Pertanyaan berikutnya, apa saja klasifikasi sektor yang dibiayai melalui skema KPBU. Menurut data DJPPR Kemenkeu, proyek itu terdiri dari sebanyak 17 proyek KPBU sektor jalan, 10 proyek sektor air, 3 proyek sektor energi, 4 proyek sektor ICT, dan 6 proyek sektor transportasi.
Proyek lainnya yang juga dibiayai KPBU adalah satu proyek sektor efisiensi energi, lima proyek sektor waste management, satu proyek kawasan industri, dan tiga proyek perumahan.
Menurut Yonathan Setianto Hadi, berdasarkan tahap pelaksanaan proyek, terdapat 11 proyek yang sudah beroperasi, tujuh proyek dalam tahap konstruksi, 10 proyek dalam tahap prakonstruksi, empat proyek dalam tahap lelang dan transaksi, serta 17 proyek dalam tahap penilaian atau persiapan.
Yonathan lalu menyampaikan bahwa dari 50 proyek KPBU yang ada di seluruh Indonesia, 28 di antaranya telah ditandatangani dan memiliki nilai proyek sebesar USD17,17 miliar, atau setara dengan Rp241,75 triliun.
"Sekitar 50 persen [total proyek] atau 28 proyek sudah menandatangani perjanjian KPBU dengan nilai berjumlah USD17,17 miliar," jelasnya.
Selain KPBU, pemerintah menggunakan dua skema lainnya yaitu pembiayaan gabungan atau blended finance yang mencampurkan anggaran fiskal, sektor swasta, donor, dan filantropi.
Lalu, SDG Indonesia One yang juga merupakan blended finance dengan platform special mission vehicle (SMV) pemerintah, yaitu PT Sarana Multi Infrastruktur (SMI).
Di tahun 2022, Presiden Joko Widodo telah menyebutkan target investasi yang harus dicapai sebesar Rp1.200 triliun, naik 33 persen atau senilai Rp900 triliun pada 2021. Sebuah nilai yang tidak main-main.
Harus diakui, pemerintah harus mengambil jalan menggenjot investasi agar pertumbuhan ekonomi tetap bergerak dan tumbuh.

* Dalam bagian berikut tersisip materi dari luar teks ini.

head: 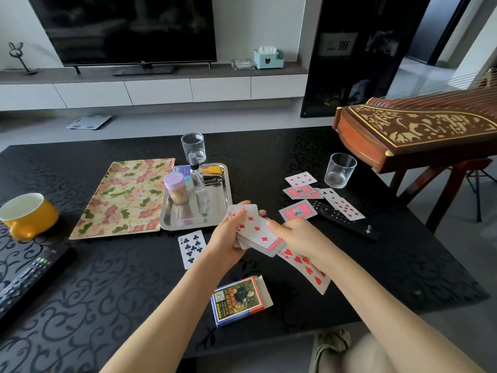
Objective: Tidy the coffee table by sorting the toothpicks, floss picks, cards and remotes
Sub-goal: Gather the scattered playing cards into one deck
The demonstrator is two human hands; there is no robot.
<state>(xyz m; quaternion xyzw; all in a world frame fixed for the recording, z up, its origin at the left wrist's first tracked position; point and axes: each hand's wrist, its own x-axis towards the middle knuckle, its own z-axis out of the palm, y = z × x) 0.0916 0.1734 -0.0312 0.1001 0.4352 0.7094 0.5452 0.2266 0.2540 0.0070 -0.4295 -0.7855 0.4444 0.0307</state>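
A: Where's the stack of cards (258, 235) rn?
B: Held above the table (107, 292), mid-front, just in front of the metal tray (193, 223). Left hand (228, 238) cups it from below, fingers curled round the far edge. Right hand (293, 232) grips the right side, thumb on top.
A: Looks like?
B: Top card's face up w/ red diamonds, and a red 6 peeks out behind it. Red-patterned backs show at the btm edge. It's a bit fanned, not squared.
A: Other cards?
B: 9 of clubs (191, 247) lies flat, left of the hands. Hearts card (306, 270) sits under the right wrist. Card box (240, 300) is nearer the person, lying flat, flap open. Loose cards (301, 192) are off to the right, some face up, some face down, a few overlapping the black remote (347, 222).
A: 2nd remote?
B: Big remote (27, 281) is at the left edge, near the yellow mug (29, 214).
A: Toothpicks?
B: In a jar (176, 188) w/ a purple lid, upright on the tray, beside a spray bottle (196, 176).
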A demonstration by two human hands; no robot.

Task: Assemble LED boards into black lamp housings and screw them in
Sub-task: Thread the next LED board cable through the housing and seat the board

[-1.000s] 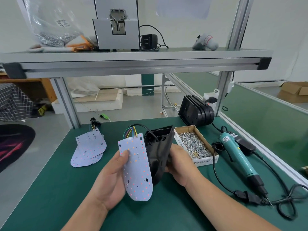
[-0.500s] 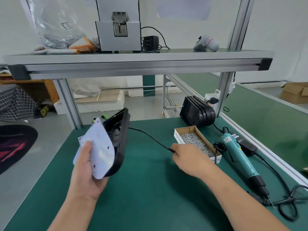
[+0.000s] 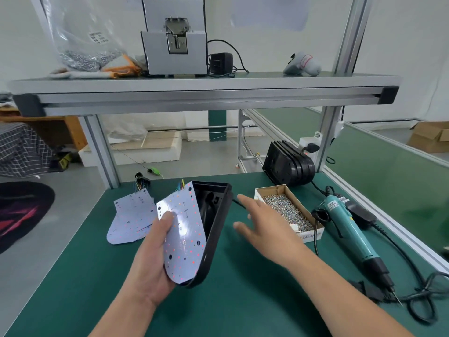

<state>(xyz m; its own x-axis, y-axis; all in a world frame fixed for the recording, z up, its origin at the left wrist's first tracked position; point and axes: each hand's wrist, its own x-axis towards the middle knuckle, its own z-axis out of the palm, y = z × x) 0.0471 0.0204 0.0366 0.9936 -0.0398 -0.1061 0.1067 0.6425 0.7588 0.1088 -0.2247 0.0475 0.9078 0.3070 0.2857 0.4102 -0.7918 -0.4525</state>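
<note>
Assembly in hand consists of one white, tongue-shaped LED board (image 3: 184, 237) dotted with small red and black points, and one black plastic lamp housing (image 3: 217, 229) of matching outline. Both are raised above the green bench mat (image 3: 243, 302), near the centre of the bench. The left hand (image 3: 153, 263) grips the pair together at the lower end, thumb curled onto the board face; the remaining fingers are hidden behind. Board and housing meet at the rounded lower end and spread apart toward the top, exposing the housing cavity. The long axis runs from the rounded end nearest the person up and away to the straight end, where a bundle of coloured wires leaves the board. The right hand (image 3: 264, 229) hovers between the housing and the screw box, fingers straight and spread, holding nothing. Further white LED boards (image 3: 131, 220) lie overlapped on the mat to the left; at least two show. A row of black housings (image 3: 289, 164) stands on edge at the far side; the count is unclear. One cardboard box of silver screws (image 3: 286, 210) and one teal electric screwdriver (image 3: 349, 229) lie to the right.
</note>
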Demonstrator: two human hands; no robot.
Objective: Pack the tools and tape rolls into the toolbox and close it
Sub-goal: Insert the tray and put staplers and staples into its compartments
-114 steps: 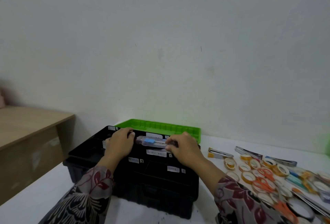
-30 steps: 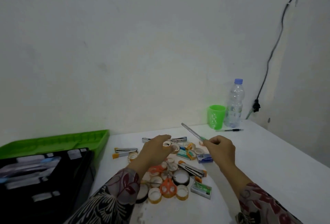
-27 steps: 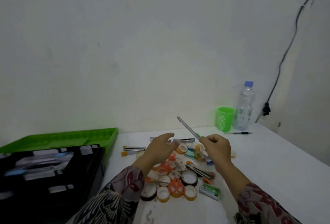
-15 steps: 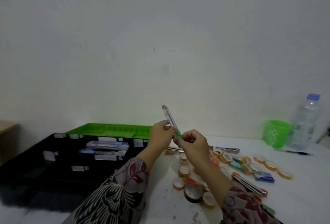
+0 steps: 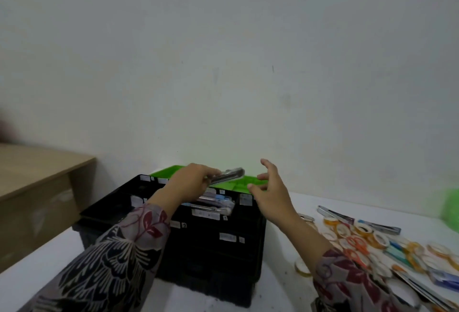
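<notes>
The black toolbox stands open on the white table, its green lid lying flat behind it. My left hand grips a slim clear utility knife above the box's back compartment, where similar slim tools lie. My right hand hovers beside the knife's tip with fingers spread and holds nothing. To the right on the table lie several tape rolls, orange scissors and metal staplers.
A wooden shelf stands left of the table. A blurred green cup sits at the right edge. One loose tape roll lies close to the toolbox's right side. The plain wall is just behind the lid.
Both hands carried the knife from the pile at the right over to the toolbox. My right hand has let go of it, and my left hand alone holds it now.
</notes>
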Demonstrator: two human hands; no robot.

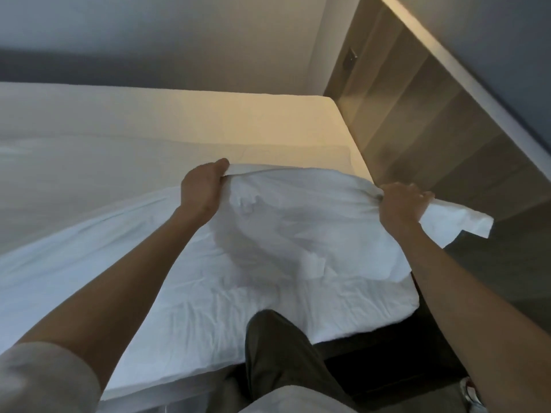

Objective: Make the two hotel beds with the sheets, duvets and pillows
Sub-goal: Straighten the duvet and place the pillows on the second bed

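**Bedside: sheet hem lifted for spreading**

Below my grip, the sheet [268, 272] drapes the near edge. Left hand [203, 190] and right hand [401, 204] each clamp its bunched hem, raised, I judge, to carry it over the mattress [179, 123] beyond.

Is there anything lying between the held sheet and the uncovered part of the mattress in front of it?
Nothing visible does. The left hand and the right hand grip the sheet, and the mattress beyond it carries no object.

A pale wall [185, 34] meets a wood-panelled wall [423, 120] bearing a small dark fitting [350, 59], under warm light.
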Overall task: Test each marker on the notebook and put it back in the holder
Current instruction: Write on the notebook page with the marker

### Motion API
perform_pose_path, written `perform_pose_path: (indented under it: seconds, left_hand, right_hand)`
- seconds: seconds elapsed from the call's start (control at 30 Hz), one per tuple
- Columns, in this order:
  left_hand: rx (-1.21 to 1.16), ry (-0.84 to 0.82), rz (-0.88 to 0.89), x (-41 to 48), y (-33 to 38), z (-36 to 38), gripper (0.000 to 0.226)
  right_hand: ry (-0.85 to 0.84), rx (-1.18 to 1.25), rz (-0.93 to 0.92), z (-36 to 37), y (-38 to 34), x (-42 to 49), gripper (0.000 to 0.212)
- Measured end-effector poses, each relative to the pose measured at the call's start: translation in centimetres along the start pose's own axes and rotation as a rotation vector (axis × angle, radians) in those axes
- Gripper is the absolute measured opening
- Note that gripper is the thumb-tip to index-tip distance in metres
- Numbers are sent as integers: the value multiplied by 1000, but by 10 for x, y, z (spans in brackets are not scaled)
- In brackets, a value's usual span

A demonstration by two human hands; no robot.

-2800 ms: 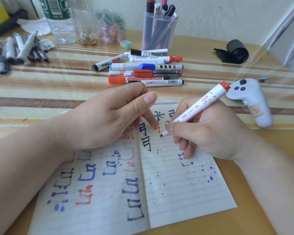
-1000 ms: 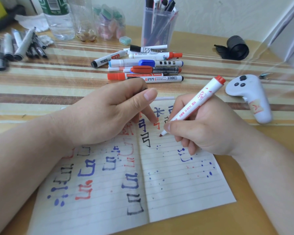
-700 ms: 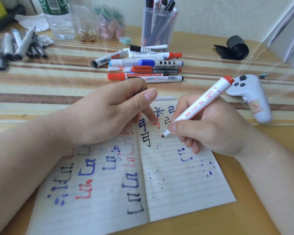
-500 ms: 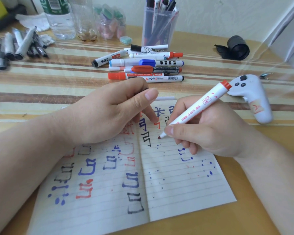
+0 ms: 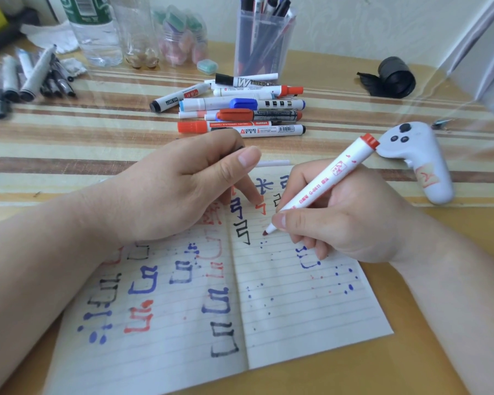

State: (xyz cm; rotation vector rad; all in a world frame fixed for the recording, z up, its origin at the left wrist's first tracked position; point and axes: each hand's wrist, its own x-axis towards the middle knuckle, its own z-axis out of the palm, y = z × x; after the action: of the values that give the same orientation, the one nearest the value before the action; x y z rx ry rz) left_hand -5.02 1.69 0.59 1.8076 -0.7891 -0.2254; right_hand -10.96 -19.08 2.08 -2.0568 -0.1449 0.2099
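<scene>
A home study desk is indicated. A yellow wooden table (image 5: 354, 374) is partly covered by a beige-and-brown striped cloth (image 5: 97, 132) and set against a cream patterned wall (image 5: 354, 24). On it are seen a clear plastic pen holder (image 5: 264, 44), loose whiteboard markers (image 5: 240, 115), an open lined paper notebook (image 5: 311, 323), a clear plastic water bottle (image 5: 93, 32) and a white plastic game controller (image 5: 419, 161).

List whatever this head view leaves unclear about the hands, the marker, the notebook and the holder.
- Head view: what the left hand encloses; its own curled fingers hide it.
- Head view: whether the tip of the marker, held by the right hand, touches the notebook; too small.
- Head view: the tops of the pens in the holder; cut by the upper edge.
- Head view: labels on the grey pens far left; blurred.
</scene>
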Motion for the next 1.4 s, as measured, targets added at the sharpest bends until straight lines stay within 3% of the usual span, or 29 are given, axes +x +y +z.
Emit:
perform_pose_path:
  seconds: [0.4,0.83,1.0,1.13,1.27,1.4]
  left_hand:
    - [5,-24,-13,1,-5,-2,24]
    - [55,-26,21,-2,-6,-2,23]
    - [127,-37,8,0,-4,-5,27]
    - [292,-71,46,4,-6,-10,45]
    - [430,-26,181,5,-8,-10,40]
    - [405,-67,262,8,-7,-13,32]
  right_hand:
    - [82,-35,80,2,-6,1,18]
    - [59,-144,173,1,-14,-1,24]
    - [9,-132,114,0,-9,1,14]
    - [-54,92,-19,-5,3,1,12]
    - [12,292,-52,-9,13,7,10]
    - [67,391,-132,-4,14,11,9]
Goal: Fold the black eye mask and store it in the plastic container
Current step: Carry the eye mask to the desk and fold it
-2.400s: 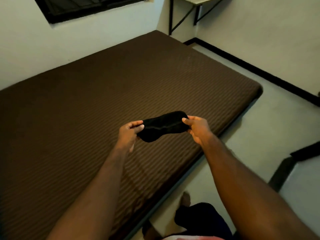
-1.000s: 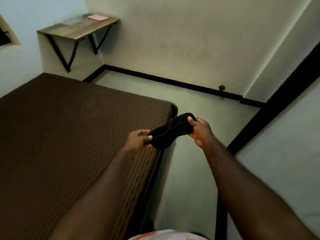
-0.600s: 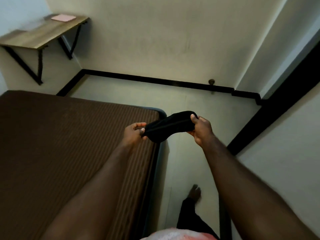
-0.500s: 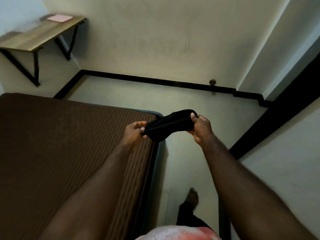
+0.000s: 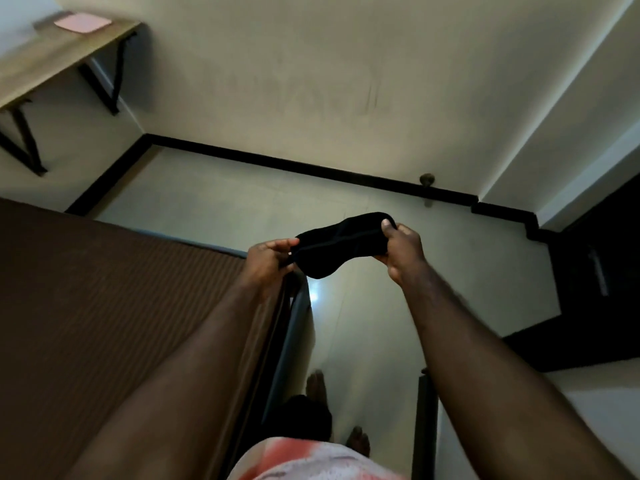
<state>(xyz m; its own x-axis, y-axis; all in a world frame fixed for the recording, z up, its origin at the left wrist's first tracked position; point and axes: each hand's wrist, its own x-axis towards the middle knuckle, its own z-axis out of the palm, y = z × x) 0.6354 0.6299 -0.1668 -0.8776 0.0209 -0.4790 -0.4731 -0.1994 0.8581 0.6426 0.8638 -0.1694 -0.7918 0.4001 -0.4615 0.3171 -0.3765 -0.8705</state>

Salah satu instrumen tumbuhnya investasi adalah mengajak swasta terlibat di dalamnya dan skema itu adalah instrumen KPBU.
“KPBU merupakan salah satu dari instrumen pembiayaan inovatif yang didorong oleh pemerintah untuk mendanai proyek-proyek khususnya yang fokus pada proyek berkelanjutan,” ujar Yonathan Setianto Hadi.